**HOW TO COMPLETE THIS TASK**
Leave out the pictures, then output the lines of the records below from the first through the one containing "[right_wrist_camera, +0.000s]".

SUPPLIED MATERIAL section start

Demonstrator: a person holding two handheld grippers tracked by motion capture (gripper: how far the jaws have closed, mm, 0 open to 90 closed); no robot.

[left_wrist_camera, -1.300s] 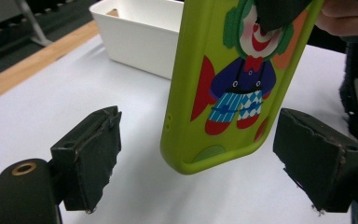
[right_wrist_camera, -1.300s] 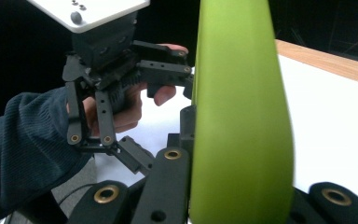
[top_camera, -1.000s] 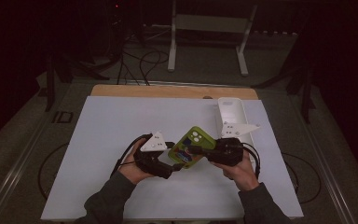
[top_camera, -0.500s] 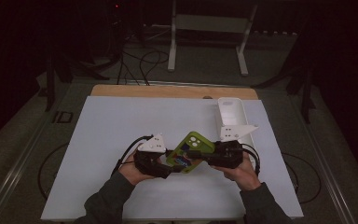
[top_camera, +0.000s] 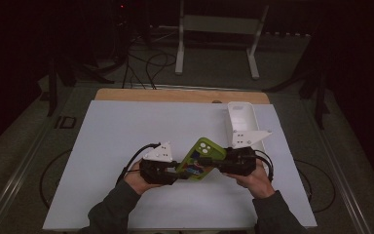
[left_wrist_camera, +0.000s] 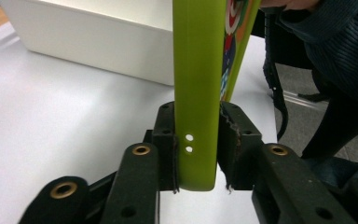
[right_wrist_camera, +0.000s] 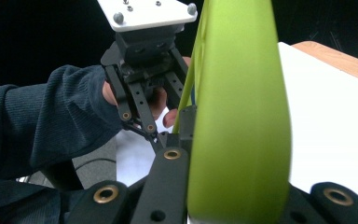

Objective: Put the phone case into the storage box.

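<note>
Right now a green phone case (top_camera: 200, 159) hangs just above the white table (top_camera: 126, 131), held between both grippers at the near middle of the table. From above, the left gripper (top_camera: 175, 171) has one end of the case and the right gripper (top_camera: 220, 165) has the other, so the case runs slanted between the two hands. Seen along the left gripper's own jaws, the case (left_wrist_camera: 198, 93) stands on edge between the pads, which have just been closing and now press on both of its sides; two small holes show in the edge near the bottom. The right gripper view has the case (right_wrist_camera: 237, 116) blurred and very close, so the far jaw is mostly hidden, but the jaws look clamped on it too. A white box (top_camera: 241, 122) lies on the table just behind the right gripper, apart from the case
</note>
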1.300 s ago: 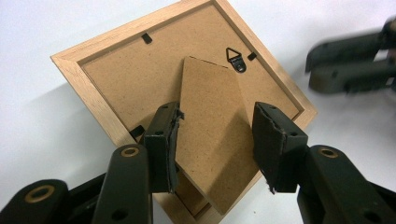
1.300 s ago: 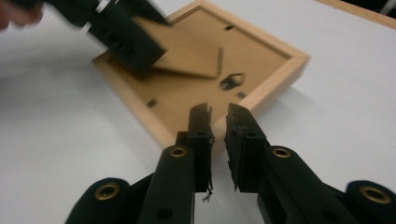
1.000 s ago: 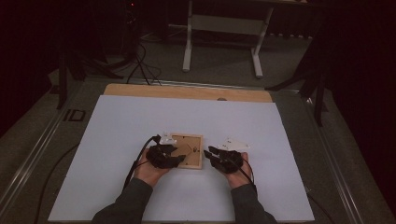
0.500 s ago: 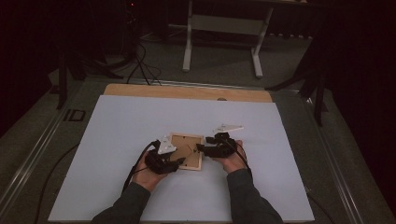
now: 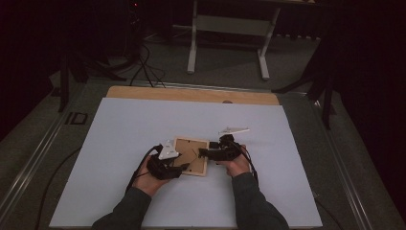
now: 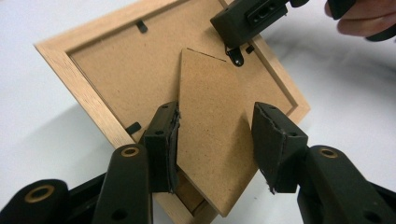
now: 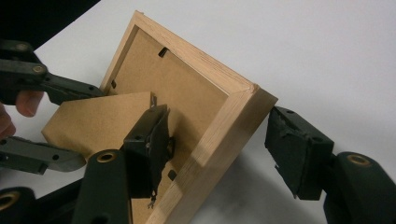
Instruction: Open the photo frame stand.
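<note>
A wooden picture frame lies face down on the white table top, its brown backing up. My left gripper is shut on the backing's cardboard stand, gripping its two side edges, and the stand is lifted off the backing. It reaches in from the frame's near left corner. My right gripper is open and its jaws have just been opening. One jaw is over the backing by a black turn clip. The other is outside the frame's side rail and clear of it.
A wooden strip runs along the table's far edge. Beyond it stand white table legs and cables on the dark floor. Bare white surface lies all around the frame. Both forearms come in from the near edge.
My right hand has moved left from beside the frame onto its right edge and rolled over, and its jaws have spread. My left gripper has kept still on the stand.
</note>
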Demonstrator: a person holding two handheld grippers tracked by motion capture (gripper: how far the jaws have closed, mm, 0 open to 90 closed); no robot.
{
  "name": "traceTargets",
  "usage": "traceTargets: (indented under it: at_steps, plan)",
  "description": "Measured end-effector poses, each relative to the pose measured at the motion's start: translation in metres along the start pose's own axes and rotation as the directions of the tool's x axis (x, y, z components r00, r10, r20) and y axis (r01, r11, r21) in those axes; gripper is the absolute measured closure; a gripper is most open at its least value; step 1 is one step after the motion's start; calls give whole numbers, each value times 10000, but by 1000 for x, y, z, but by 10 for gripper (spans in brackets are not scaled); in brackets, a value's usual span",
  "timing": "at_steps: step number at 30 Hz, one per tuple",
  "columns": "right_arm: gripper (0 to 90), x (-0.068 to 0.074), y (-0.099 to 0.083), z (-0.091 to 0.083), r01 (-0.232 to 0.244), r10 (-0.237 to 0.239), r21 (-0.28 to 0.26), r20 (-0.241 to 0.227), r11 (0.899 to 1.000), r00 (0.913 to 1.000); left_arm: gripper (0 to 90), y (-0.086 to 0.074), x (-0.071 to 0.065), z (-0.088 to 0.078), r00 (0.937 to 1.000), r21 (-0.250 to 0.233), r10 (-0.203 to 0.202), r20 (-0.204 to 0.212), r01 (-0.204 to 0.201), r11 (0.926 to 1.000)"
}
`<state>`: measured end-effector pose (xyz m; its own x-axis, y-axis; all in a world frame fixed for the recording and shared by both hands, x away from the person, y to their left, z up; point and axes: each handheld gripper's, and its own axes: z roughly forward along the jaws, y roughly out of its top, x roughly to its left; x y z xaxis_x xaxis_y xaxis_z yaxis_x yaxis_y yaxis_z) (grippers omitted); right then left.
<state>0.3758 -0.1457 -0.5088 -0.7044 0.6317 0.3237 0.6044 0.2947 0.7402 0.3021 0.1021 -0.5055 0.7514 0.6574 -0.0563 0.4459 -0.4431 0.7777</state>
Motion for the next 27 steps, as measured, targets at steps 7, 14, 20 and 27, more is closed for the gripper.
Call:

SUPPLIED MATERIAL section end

**ANSWER TO THE EXERCISE**
Demonstrator: a person holding two handheld grippers tracked by motion capture (gripper: how far the jaws have closed, mm, 0 open to 90 closed); no robot.

[left_wrist_camera, -1.300s] 
[right_wrist_camera, -1.300s] 
[top_camera, -1.000s] 
[top_camera, -0.500s] 
[top_camera, +0.000s] 
[left_wrist_camera, +0.000s] 
[right_wrist_camera, +0.000s] 

What this exercise required is now done.